Package Usage¶
Pulling data from the NBA API¶
For this model, we are pulling data from the public, undocumented NBA Stats API. The data loader is built on excellent work by swar and seemethere.
Python¶
Each endpoint has an associated class (see the API reference
for a complete list). Let’s focus on nbaspa.data.endpoints.boxscore.BoxScoreTraditional.
First, we need to initialize the class:
from nbaspa.data.endpoints import BoxScoreTraditional
box = BoxScoreTraditional(GameID="0021800001", output_dir="nba-data/2018-19")
In this call, we’re specifying the game identifier and the output directory for the downloaded data. Then, we can download the data:
box.get()
You should see a new file, nba-data/2018-19/boxscoretraditionalv2/data_0021800001.json. To
preview the data, you can choose a dataset from box.datasets and then select a
dataset type:
df = box.get_data("PlayerStats")
and that’s it!
Multiple calls¶
Calling an individual endpoint for every game in a season is… tiring. So, we made a factory class that will loop through multiple calls. First, define your list of calls.
calls = [
("BoxScoreTraditional", {"GameID": "0021800001"}),
("BoxScoreTraditional", {"GameID": "0021800002"})
]
Next, initialize nbaspa.data.factory.NBADataFactory and download the data:
from nbaspa.data.factory import NBADataFactory
factory = NBADataFactory(calls=calls, output_dir="nba-data/2018-19")
factory.get()
Important
We use ratelimit to prevent overloading the NBA API. The ratelimiting is very conservative and limits to 1 call every minute.
Command-line interface¶
The simplest way to retrieve the data used for this model build is to use the CLI.

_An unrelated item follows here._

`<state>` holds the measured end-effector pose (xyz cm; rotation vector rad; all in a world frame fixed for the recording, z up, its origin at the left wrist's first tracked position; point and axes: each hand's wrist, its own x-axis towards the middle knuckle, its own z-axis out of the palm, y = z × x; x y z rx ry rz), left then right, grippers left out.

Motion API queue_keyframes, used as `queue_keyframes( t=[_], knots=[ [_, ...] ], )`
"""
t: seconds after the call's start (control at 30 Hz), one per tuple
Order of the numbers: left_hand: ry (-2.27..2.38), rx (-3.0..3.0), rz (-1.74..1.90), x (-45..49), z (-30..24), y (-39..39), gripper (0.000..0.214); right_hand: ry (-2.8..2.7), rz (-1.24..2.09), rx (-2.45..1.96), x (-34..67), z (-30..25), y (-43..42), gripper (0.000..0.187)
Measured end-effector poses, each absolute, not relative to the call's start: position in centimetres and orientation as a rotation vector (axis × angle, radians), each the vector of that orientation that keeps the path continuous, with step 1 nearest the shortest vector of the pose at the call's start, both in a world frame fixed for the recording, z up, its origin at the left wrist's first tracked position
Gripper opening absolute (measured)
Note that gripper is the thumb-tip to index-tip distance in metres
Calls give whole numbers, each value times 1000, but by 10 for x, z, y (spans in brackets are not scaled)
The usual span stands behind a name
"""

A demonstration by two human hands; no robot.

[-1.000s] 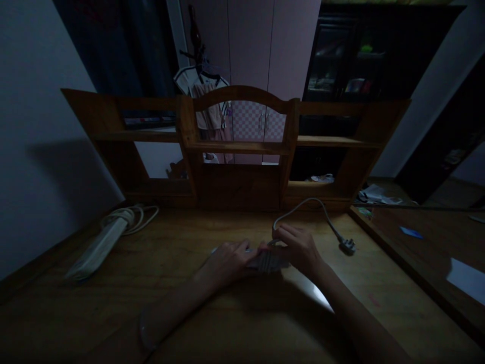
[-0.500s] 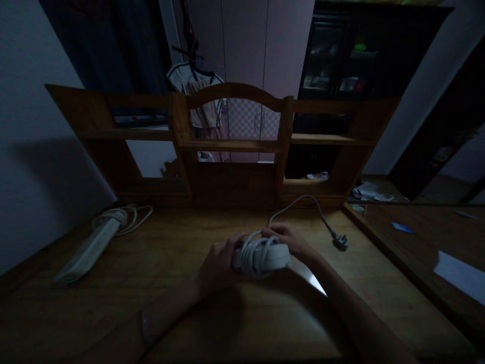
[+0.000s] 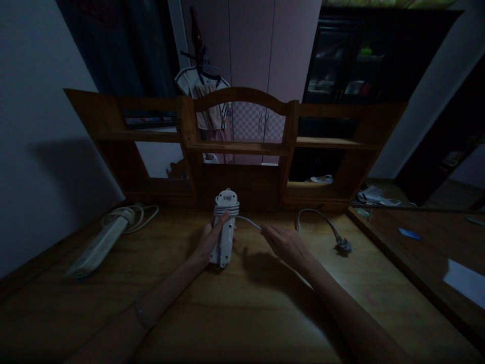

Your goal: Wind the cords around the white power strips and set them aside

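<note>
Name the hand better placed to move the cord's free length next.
Probably the right hand: it grips the power cord between the coils and the plug. The left hand is busy holding the power strip that the coils wrap around.

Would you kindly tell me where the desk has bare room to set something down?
The desk shows bare wood on the near side of the held strip; between the left hand and the other strip; and on the near side of the plug. It is crowded around the held strip, where the right hand grips its cord.
</note>
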<state>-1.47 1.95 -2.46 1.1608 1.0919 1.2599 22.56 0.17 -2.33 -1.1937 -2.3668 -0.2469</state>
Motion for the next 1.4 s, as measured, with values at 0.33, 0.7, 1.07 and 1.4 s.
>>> queue_keyframes(
  t=[0.33, 0.7, 1.07, 1.4],
  knots=[
    [1009, 1167, 1125, -1, -21, 10, 55, -2234, -450, -1337, 219, -12, -10, 40],
    [953, 1256, 1011, 14, -22, -7, 49, -2196, -578, -1399, 211, -1, -22, 50],
    [916, 1315, 975, 10, -32, -5, 60, -2241, -673, -1315, 211, -3, -22, 38],
    [803, 1281, 952, 10, -19, -12, 65, -2172, -552, -1320, 222, -9, -10, 41]
  ],
)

$ nbaspa-download scoreboard --output-dir nba-data --season 2018-19
The call above will download the metadata for the 2018-19 NBA season. The data will be
saved to nba-data/2018-19. Next, we can download the player-level data, including
shooting dashboards with
$ nbaspa-download players --output-dir nba-data --season 2018-19
Again, this will download the data to nba-data/2018-19. Then, let’s download team
data,
$ nbaspa-download teams --output-dir nba-data --season 2018-19
Finally, we can download the game data:
$ nbaspa-download games --output-dir nba-data --season 2018-19
If you want to bundle these calls into a single CLI command, use the season endpoint:
$ nbaspa-download season --output-dir nba-data --season 2018-19
Cleaning data¶
Our prefect data cleaning pipeline iterates through all
games on a given day. The pipeline produces two types of data: model and rating. The
model dataset will be an input for the survival analysis model while the rating dataset
will be used for generating SPA ratings.
Python¶
To clean a given day in python,
from nbaspa.data.pipeline import gen_pipeline, run_pipeline
flow = gen_pipeline()
output = run_pipeline(
flow=flow,
data_dir="nba-data/2018-19",
output_dir="nba-data/2018-19",
save_data=True,
mode="model",
Season="2018-19",
GameDate="10/16/2018"
)
This flow will save each game as a CSV in nba-data/2018-19/model-data. To read the CSV back
into python,
import pandas as pd
df = pd.read_csv(
"nba-data/2018-19/model-data/data_0021800001.csv",
sep="|",
index_col=0,
dtype={"GAME_ID": str}
)
Command-line interface¶
As with downloading data, the CLI is the best way to clean data. For model data:
$ nbaspa-clean model --data-dir nba-data --output-dir nba-data --season 2018-19
and for ratings data:
$ nbaspa-clean rating --data-dir nba-data --output-dir nba-data --season 2018-19
Both of these calls will save data to nba-data/2018-19.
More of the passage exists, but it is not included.